Exercise instructions:
Looking through the data, please report how many lines contain the string "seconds", giving nothing but the number.

Data block:
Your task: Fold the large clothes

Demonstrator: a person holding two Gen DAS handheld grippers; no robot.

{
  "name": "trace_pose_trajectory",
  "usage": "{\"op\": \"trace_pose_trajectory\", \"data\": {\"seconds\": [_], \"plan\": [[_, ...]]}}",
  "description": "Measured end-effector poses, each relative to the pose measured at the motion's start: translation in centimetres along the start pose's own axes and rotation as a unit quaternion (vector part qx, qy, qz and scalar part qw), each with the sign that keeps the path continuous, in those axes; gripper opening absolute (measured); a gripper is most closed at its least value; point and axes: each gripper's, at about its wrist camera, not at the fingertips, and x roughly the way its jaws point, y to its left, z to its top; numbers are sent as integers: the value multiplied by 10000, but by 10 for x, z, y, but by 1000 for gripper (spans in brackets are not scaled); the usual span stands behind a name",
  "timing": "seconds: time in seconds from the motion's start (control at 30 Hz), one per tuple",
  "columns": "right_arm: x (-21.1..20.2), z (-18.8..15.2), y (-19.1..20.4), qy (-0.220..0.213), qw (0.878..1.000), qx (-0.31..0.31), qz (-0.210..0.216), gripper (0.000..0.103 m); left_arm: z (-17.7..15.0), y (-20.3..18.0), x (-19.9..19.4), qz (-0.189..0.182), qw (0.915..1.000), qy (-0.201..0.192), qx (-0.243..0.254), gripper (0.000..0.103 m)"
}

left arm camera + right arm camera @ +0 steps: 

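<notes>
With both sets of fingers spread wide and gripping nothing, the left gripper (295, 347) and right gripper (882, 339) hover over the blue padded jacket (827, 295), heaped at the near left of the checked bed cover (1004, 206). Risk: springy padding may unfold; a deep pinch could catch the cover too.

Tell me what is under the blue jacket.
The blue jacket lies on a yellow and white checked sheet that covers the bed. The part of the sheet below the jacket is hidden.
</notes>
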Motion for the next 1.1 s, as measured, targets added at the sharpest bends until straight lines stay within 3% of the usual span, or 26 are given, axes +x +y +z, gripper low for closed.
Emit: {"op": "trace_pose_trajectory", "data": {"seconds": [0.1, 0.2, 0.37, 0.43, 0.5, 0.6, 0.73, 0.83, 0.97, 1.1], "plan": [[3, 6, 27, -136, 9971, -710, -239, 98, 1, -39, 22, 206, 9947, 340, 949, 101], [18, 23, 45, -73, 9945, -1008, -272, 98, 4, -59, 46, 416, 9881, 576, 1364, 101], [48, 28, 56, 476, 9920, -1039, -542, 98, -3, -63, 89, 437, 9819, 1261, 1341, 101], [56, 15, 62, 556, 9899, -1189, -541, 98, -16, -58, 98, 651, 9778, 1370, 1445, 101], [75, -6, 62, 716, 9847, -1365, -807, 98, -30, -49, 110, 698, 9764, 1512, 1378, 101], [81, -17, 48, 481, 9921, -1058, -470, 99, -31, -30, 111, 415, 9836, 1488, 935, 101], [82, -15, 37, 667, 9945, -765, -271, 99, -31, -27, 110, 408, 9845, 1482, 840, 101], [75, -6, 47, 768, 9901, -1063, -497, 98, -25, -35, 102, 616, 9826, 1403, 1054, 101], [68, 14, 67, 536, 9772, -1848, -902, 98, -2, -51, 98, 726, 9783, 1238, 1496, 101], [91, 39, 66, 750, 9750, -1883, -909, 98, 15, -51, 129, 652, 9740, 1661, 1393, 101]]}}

Output:
3